(TASK PROMPT)
Each entry must be restated word for word.

::: PROVIDED INFORMATION

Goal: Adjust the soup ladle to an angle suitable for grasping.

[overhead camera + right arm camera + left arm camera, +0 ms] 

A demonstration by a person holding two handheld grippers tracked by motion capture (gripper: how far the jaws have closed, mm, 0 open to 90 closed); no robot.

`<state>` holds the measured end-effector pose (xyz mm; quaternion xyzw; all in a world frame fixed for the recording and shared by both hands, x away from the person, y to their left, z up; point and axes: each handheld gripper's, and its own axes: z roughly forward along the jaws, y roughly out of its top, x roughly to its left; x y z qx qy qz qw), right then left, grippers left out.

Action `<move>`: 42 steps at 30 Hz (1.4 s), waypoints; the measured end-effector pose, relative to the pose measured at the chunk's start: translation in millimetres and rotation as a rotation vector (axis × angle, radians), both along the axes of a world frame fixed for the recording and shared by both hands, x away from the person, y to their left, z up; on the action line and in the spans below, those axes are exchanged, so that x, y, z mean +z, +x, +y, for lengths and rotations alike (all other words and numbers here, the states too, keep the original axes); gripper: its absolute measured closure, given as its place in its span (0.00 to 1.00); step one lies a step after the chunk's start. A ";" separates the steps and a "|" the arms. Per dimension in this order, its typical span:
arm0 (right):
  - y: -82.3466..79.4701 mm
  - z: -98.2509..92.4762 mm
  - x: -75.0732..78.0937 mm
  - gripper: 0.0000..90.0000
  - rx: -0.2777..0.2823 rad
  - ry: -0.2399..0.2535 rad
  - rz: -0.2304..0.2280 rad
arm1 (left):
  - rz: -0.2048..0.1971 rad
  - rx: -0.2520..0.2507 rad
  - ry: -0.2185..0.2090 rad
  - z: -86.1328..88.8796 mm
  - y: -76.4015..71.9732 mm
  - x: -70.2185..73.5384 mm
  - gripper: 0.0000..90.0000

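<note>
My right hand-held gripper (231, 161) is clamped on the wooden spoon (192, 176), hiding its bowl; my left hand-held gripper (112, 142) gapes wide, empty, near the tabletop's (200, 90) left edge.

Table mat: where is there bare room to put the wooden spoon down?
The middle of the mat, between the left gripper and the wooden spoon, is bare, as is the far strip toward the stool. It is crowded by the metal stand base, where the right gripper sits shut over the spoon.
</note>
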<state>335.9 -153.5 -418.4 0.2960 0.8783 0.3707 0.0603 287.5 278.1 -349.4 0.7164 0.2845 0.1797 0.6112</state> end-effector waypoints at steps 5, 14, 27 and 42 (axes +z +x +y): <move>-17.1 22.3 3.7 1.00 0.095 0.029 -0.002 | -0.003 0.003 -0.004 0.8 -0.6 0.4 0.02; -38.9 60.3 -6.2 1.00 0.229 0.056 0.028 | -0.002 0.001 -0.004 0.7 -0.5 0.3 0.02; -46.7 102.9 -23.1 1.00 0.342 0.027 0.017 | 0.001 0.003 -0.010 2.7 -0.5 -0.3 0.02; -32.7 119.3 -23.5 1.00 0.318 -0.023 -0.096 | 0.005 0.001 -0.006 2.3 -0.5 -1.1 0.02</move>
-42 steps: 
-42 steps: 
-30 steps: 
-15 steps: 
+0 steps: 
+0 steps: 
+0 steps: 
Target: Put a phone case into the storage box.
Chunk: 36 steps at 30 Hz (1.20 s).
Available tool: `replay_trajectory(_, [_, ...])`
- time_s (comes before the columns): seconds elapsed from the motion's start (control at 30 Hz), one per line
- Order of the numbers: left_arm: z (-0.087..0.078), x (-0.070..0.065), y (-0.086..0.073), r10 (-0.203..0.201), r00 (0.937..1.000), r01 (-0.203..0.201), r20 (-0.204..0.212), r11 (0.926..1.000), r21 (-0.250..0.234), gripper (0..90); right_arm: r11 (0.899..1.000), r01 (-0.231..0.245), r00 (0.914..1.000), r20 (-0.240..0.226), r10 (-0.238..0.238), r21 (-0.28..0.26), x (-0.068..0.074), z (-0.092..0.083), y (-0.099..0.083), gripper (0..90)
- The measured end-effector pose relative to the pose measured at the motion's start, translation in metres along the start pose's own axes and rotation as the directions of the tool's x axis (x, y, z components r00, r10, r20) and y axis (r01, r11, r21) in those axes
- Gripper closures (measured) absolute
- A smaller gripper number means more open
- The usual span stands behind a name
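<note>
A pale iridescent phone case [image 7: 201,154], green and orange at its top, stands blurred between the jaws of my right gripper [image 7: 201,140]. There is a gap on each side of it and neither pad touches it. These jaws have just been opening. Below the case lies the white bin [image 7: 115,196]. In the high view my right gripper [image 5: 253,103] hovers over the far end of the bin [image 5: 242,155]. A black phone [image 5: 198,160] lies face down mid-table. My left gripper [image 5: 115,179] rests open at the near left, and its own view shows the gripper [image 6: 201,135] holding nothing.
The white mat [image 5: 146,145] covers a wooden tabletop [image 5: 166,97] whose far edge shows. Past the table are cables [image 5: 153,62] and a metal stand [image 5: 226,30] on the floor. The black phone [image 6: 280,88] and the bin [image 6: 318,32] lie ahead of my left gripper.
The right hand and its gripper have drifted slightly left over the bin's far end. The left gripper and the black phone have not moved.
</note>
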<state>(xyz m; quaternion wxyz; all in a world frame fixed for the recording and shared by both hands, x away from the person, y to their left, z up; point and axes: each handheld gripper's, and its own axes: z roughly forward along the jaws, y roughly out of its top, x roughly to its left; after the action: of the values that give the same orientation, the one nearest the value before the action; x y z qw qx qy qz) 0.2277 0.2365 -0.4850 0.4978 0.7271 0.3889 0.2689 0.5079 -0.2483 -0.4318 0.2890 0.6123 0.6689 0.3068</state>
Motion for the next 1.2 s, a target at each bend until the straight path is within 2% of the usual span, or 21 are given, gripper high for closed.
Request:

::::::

(WORKED SOLUTION)
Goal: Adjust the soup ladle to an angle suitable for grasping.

[overhead camera + right arm camera + left arm camera, +0 ms] 

A demonstration by a person holding two handheld grippers tracked by motion capture (gripper: how far the jaws have closed, mm, 0 open to 90 closed); no robot.

`<state>` holds the measured end-effector pose (xyz mm; quaternion xyzw; all in a world frame fixed for the recording and shared by both hands, x away from the person, y to their left, z up; point and axes: each handheld gripper's, and its own axes: z roughly forward along the jaws, y roughly out of its top, x roughly to its left; x y z qx qy qz qw), right then left, grippers left out.

Action `<move>`: 42 steps at 30 Hz (1.4 s), waypoints; the measured end-effector pose, relative to the pose measured at the chunk's start: translation in millimetres and rotation as a rotation vector (axis × angle, radians), both along the axes of a world frame fixed for the recording and shared by both hands, x away from the person, y to their left, z up; on the action line and in the spans below, those axes are exchanged, so that x, y, z mean +z, +x, +y, for lengths and rotations alike (all other words and numbers here, the states too, keep the original axes); gripper: its absolute measured closure, given as its place in its span (0.00 to 1.00); step one lies a step after the chunk's start. A ";" separates the steps and a "|" the arms. Per dimension in this order, its typical span:
arm0 (right):
  - y: -82.3466..79.4701 mm
  - z: -98.2509..92.4762 mm
  - x: -75.0732..78.0937 mm
  - gripper: 0.0000..90.0000
  - rx: -0.2777..0.2823 rad
  - ry: -0.2399..0.2535 rad
  - rz: -0.2304..0.2280 rad
arm1 (left):
  - rz: -0.2048..0.1971 rad
  - rx: -0.2520..0.2507 rad
  - ry: -0.2185..0.2090 rad
  - z: -86.1328..88.8796 mm
  - y: -76.4015..71.9732 mm
  - x: -70.2185..73.5384 mm
  - gripper: 0.0000..90.0000

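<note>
My right hand-held gripper (231, 161) is clamped on the wooden spoon (192, 176), hiding its bowl; my left hand-held gripper (112, 142) gapes wide, empty, near the tabletop's (200, 90) left edge.

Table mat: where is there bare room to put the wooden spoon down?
The middle of the mat, between the left gripper and the wooden spoon, is bare, as is the far strip toward the stool. It is crowded by the metal stand base, where the right gripper sits shut over the spoon.
</note>
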<state>335.9 -153.5 -418.4 0.2960 0.8783 0.3707 0.0603 287.5 278.1 -349.4 0.7164 0.2845 0.1797 0.6112</state> end-effector waypoints at steps 5, 14, 27 and 42 (axes +z +x +y): <move>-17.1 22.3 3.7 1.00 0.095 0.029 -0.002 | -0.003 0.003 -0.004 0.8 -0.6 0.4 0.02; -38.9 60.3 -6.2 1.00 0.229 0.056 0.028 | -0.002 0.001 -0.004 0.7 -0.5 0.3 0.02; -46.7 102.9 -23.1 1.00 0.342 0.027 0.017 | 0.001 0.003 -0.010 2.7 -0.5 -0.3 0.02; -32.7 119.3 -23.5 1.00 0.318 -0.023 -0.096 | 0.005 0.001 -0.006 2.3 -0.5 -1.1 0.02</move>
-42 steps: 
-42 steps: 
-30 steps: 
-15 steps: 
+0 steps: 
+0 steps: 
+0 steps: 
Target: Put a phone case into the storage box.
Chunk: 36 steps at 30 Hz (1.20 s).
Available tool: `replay_trajectory(_, [_, ...])`
- time_s (comes before the columns): seconds elapsed from the motion's start (control at 30 Hz), one per line
- Order of the numbers: left_arm: z (-0.087..0.078), x (-0.070..0.065), y (-0.086..0.073), r10 (-0.203..0.201), r00 (0.937..1.000), r01 (-0.203..0.201), r20 (-0.204..0.212), r11 (0.926..1.000), r21 (-0.250..0.234), gripper (0..90); right_arm: r11 (0.899..1.000), r01 (-0.231..0.245), r00 (0.914..1.000), r20 (-0.240..0.226), r10 (-0.238..0.238), r21 (-0.28..0.26), x (-0.068..0.074), z (-0.092..0.083), y (-0.099..0.083), gripper (0..90)
- The measured end-effector pose relative to the pose measured at the motion's start, translation in metres along the start pose's own axes and rotation as the directions of the tool's x axis (x, y, z components r00, r10, r20) and y axis (r01, r11, r21) in those axes
- Gripper closures (measured) absolute
- A smaller gripper number means more open
- The usual span stands behind a name
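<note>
A pale iridescent phone case [image 7: 201,154], green and orange at its top, stands blurred between the jaws of my right gripper [image 7: 201,140]. There is a gap on each side of it and neither pad touches it. These jaws have just been opening. Below the case lies the white bin [image 7: 115,196]. In the high view my right gripper [image 5: 253,103] hovers over the far end of the bin [image 5: 242,155]. A black phone [image 5: 198,160] lies face down mid-table. My left gripper [image 5: 115,179] rests open at the near left, and its own view shows the gripper [image 6: 201,135] holding nothing.
The white mat [image 5: 146,145] covers a wooden tabletop [image 5: 166,97] whose far edge shows. Past the table are cables [image 5: 153,62] and a metal stand [image 5: 226,30] on the floor. The black phone [image 6: 280,88] and the bin [image 6: 318,32] lie ahead of my left gripper.
The right hand and its gripper have drifted slightly left over the bin's far end. The left gripper and the black phone have not moved.
</note>
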<state>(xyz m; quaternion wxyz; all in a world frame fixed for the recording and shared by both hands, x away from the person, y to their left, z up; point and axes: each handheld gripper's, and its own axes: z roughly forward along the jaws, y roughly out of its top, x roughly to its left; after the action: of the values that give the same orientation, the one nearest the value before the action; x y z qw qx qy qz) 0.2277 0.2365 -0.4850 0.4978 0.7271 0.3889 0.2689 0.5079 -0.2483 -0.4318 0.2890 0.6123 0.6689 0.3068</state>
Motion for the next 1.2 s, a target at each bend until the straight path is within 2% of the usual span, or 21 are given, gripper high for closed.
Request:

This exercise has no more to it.